Contemplated Activities
In addition to the discussion in Capital Expenditures described above, we anticipate pursuing the following activities during the remainder of fiscal 2008.
As noted above, we are in the midst of a sixteen well continuous development drilling and completion program on our Antenna Federal project. While the majority of wells have been drilled to the Codell formation, five wells were drilled to the deeper J-Sand formation. We expect to have a 2% to 16.375% revenue interest in Codell production and a 13.125% to 52.5% revenue interest in J-Sand production (depending on actual well location). Production equipment is currently being installed on all of the new wells. While initial completion work has begun on four wells, stimulation has only occurred on one well. We expect to spend an additional $600,000 for our share of the cost of completing these wells. Kerr-McGee Oil & Gas Onshore, LP is the operator of this project.

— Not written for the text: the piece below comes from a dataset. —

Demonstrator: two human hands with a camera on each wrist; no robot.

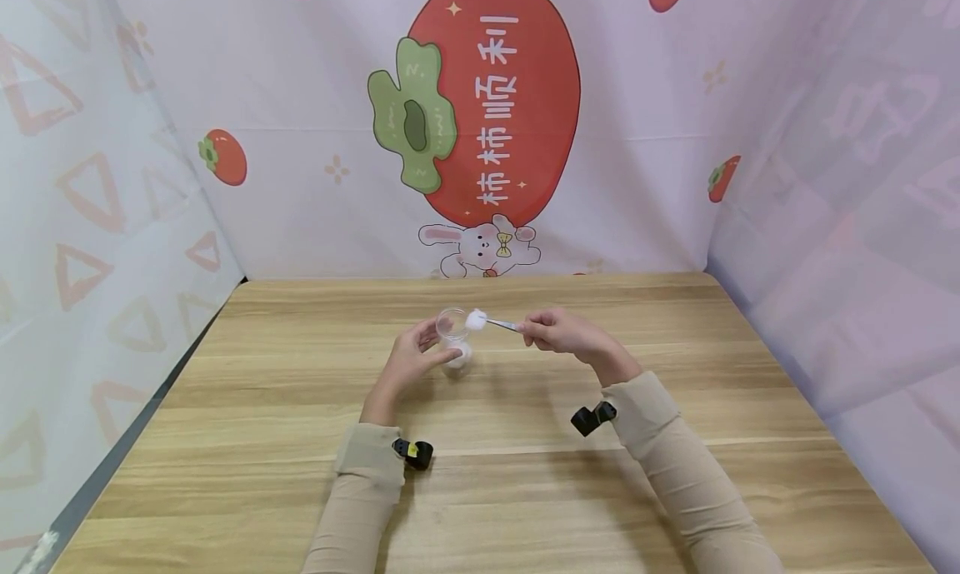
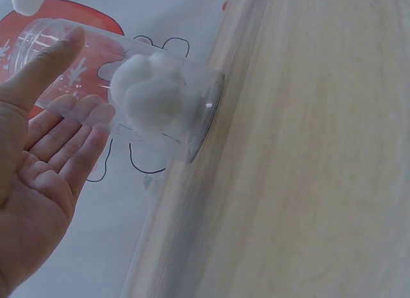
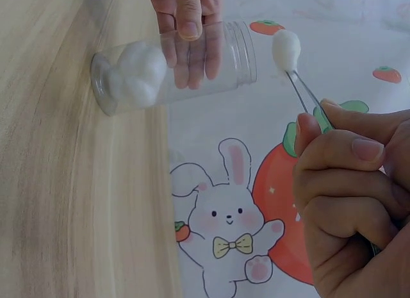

In Montana, the Company and its 50% partner expect to drill a vertical Red River test on the South Flat Lake prospect in the first quarter of fiscal 2009. If successful, it is possible that as many as 4 development wells could be drilled. The initial well is expected to cost approximately $1.25 million to drill. While we now own, and could participate for our 50% interest in this prospect, if we and our partner sell a portion of this prospect as intended, our interest would be proportionately reduced. We expect to be the operator of this property.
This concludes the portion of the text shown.